To be brief, a hole in the wall pizzeria, 2 slices of cheese pizza, the usual shady/sundry counter types who you are trusting to be clean enough to actually touch/prepare food, and someone who obviously wasn’t clean enough. My body is pretty much well tuned, so to be not too involved, I’m regular and efficient as a swiss clock.
Uhhh, I’ll never look at Swiss clocks the same way again. :)
Meaning I’m in and out with precision (how did we get on this subject?). The trains must Roll!!!!
So I don’t get the idea of people who spend enough time in the bathroom that they have time to read.
What the heck is that about?! If you’re on the toilet that long, you need to get yourself checked.
Plus I think any paper in your bathroom should only be for flushing, otherwise it’s nothing but a germ collector going from hand to hand. Could there be anything more disgusting than reading material sitting in a bathroom, use after use, bowel movement after bowel movement, flush after flush?
Answer: No there’s nothing more disgusting. :)
You want to read that’s what a bloody library, or your bedroom, or a living room couch is for. Reading material should not be in the bloody bathroom!
:) (Yes, I am evil)
Anyhow all that to say, when something disagrees with me I notice, and there is no guesswork involved. I think a lot of people don’t listen to their bodies, and they accept as normal, reactions that are screaming to them… huge warnings in large brightly lit neon letters.
So yeah, needless to say that pizzeria joins a list of blacklisted places. a full list of which I’ll be happy to provide. Heh, heh heh!
‘You’re right, Velma. It’s weird, but it’s not unusual for hamburger meat to be contaminated. In fact it’s more usual than unusual, which is why I never eat hamburgers.
‘I don’t know if I want to hear this, John.’
‘You should Velma. See — they used to have federal inspectors in every slaughterhouse, but the Reagan administration wanted to save money, so they allowed the meat-packing industry to take care of its own hygiene procedures. Streamlined Inspection System for Cattle, that’s what they call it — SIS-C.’

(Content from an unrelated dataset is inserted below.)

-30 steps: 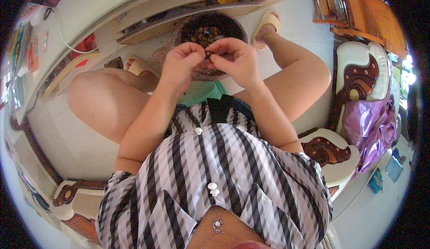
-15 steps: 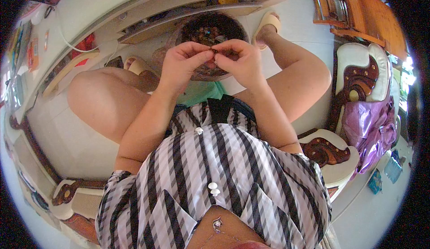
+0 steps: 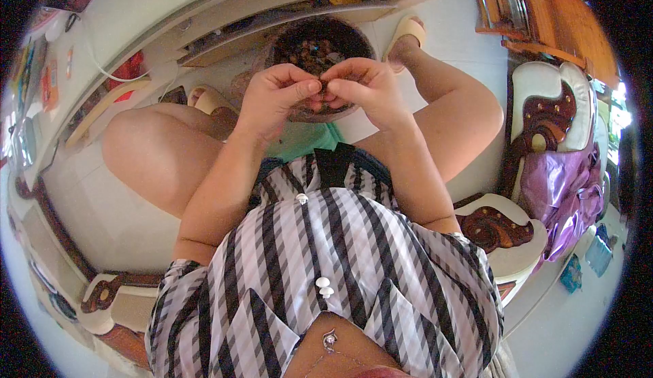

‘I never heard of that, John.’
‘Well, Velma, as an ordinary citizen you probably wouldn’t have. But the upshot was that when they had no USDA inspectors breathing down their necks, most of the slaughterhouses doubled their line speed, and that meant there was much more risk of contamination. I mean you can imagine a dead cow hanging up by its heels and a guy cutting its stomach open, and then heaving out its intestines by hand, which they still do, that’s a very skilled job, and if a gutter makes one mistake — floop! — everything goes everywhere, blood, guts, dirt, manure, and that happens to one in five cattle. Twenty percent.’
‘Oh, my God.’
‘Oh, it’s worse than that, Velma. These days, with SIS-C, meat-packers can get away with processing far more diseased cattle. I’ve seen cows coming into the slaughterhouse with abscesses and tapeworms and measles. The beef scraps they ship out for hamburgers are all mixed up with manure, hair, insects, metal filings, urine and vomit.’
‘You’re making me feel nauseous, John. I had a hamburger for supper last night.’
‘Make it your last, Velma. It’s not just the contamination, it’s the quality of the beef they use. Most of the cattle they slaughter for hamburgers are old dairy cattle, because they’re cheap and their meat isn’t too fatty. But they’re full of antibiotics and they’re often infected with E.coli and salmonella. You take just one hamburger, that’s not the meat from a single animal, that’s mixed up meet from dozens or even hundreds of different cows, and it only takes one diseased cow to contaminate thirty-two thousand pounds of ground beef.’